On 29/01/2026 04:41, Akihiko Odaki wrote:
On 2026/01/29 0:46, BALATON Zoltan wrote:
On Wed, 28 Jan 2026, Peter Maydell wrote:
On Wed, 28 Jan 2026 at 11:40, BALATON Zoltan <[email protected]> wrote:
OK I try to summarise the motivation again:
1. Documentation in docs/devel/memory.rst says that memory regions'
lifecycle is managed by QOM and they are freed with their owner or when
nothing else uses them. This is also already implemented for a long time
as described but cannot be used because the only constructors available
kill this feature when calling object_initialize that clears the free
function added by object_new. (The life time management is implemented
through adding memory regions as children to the owner and unparenting
them on freeing the owner which decreases ref count of the memory region
and will free it when nothing else references it as far as I can tell.)
If we have leaks because of our very common pattern of "embed
a MemoryRegion struct in the device state struct" then we must
fix those, because there's no way we're going to convert all
that existing code to a new set of APIs.
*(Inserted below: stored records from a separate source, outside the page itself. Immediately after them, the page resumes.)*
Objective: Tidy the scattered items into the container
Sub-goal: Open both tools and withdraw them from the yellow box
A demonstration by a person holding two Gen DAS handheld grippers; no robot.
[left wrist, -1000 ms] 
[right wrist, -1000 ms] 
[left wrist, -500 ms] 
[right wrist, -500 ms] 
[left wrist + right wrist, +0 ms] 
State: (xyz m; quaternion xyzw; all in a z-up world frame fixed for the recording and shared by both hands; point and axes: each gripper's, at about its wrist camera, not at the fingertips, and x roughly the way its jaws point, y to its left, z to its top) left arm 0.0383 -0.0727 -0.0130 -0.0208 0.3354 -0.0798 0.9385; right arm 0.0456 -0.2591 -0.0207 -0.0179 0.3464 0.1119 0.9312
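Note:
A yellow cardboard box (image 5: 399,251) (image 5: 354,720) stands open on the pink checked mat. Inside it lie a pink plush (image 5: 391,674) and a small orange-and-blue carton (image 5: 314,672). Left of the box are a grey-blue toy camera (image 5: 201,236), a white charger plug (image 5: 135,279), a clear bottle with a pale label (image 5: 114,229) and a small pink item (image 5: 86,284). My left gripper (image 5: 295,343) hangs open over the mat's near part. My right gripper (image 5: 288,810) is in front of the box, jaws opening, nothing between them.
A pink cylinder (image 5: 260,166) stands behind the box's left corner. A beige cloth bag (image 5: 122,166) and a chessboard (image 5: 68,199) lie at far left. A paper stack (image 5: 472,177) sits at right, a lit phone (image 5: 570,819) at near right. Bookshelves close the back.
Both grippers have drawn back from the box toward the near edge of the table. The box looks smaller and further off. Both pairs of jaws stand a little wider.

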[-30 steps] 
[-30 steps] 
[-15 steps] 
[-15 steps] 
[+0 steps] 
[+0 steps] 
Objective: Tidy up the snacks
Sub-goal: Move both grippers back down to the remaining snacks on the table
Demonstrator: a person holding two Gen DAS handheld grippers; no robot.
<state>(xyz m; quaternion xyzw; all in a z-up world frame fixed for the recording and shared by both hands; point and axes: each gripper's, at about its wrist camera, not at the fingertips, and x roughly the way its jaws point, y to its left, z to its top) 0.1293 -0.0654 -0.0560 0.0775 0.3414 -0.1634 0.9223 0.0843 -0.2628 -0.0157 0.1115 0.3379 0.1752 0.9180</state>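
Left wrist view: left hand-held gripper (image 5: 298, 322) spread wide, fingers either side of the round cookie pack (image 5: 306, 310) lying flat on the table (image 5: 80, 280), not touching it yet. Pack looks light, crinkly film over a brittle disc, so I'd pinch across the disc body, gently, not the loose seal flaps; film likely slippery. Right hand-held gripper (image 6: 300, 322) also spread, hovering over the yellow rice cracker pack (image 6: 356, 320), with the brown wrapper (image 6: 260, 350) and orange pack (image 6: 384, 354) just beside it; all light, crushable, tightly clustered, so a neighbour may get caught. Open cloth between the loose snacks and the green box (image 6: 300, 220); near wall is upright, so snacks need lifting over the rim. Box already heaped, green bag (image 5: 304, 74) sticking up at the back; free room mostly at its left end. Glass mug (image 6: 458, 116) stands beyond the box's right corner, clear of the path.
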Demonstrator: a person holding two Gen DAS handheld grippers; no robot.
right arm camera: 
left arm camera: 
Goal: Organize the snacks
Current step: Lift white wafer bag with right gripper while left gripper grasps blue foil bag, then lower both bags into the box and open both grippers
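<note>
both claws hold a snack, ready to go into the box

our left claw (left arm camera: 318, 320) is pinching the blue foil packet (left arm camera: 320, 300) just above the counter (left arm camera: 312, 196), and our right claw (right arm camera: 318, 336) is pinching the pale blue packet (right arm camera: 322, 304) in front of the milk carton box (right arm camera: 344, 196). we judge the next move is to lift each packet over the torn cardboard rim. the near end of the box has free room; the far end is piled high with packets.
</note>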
But I was under the
impression we had already dealt with those, because MRs track
their owner's refcount, and don't have their own independent one ?
I'm not sure if all those leaks are resolved as there were some patches and
discussion about this recently but I think that problem or the need to use the
owner's ref count to circumwent it instead of using the memory region's own ref
count may also come from that there's currently no way to allocate memory regions
that are ref counted and automatically freed as it should work with QOM and the
documentation implies. (Only the constuctor is missing that is all this series
adds, the mechanism is already there and implemented.) There may still be a problem
with circular references if the memory region needs the owner so the owner can't be
freed until the memory region is also freed but the memory region is not freed
until the owner is freed but if both the owner and memory region used their own ref
count things may become a bit less confusing and could be easier to find a way to
break circular reference (e.g. by owner unparent child regions on unrealize but
isn't freed until memory regions unref owner in their free method).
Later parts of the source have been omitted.